## Problem to work on
Begin with the first line of the entries below. Copy each line exactly, stopping after the one that contains "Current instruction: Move".

(Data excerpts)
-- -- --

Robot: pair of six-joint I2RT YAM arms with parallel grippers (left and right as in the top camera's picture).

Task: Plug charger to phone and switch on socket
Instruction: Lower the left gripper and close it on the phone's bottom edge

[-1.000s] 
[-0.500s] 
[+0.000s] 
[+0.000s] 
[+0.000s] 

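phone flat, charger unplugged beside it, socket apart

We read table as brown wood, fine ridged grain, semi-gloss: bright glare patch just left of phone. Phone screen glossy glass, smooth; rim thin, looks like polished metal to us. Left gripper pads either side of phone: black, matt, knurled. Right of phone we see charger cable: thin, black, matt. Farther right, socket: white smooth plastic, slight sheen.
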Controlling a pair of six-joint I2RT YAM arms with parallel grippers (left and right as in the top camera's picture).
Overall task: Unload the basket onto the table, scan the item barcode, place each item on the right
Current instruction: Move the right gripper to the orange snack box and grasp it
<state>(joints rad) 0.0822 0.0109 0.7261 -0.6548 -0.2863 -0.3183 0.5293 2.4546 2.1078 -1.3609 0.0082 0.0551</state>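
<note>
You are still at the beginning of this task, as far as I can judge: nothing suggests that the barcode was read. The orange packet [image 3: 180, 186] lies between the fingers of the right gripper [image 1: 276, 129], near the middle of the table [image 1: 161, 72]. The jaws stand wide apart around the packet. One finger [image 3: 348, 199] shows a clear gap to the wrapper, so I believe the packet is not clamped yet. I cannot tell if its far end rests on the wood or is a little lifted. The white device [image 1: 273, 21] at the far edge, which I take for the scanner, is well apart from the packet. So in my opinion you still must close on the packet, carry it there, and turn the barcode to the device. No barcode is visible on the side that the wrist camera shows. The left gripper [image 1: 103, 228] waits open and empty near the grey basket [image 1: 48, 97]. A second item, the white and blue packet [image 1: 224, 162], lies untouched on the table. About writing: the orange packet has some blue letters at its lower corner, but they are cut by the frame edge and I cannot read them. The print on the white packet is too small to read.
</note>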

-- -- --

## Task answer
Robot: pair of six-joint I2RT YAM arms with parallel grippers (left and right as in the top camera's picture).

Task: Plug charger to phone and switch on socket
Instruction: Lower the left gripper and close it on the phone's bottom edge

[-1.000s] 
[-0.500s] 
[+0.000s] 
[+0.000s] 
[+0.000s] 

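phone flat, charger unplugged beside it, socket apart

We read table as brown wood, fine ridged grain, semi-gloss: bright glare patch just left of phone. Phone screen glossy glass, smooth; rim thin, looks like polished metal to us. Left gripper pads either side of phone: black, matt, knurled. Right of phone we see charger cable: thin, black, matt. Farther right, socket: white smooth plastic, slight sheen.
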Controlling a pair of six-joint I2RT YAM arms with parallel grippers (left and right as in the top camera's picture).
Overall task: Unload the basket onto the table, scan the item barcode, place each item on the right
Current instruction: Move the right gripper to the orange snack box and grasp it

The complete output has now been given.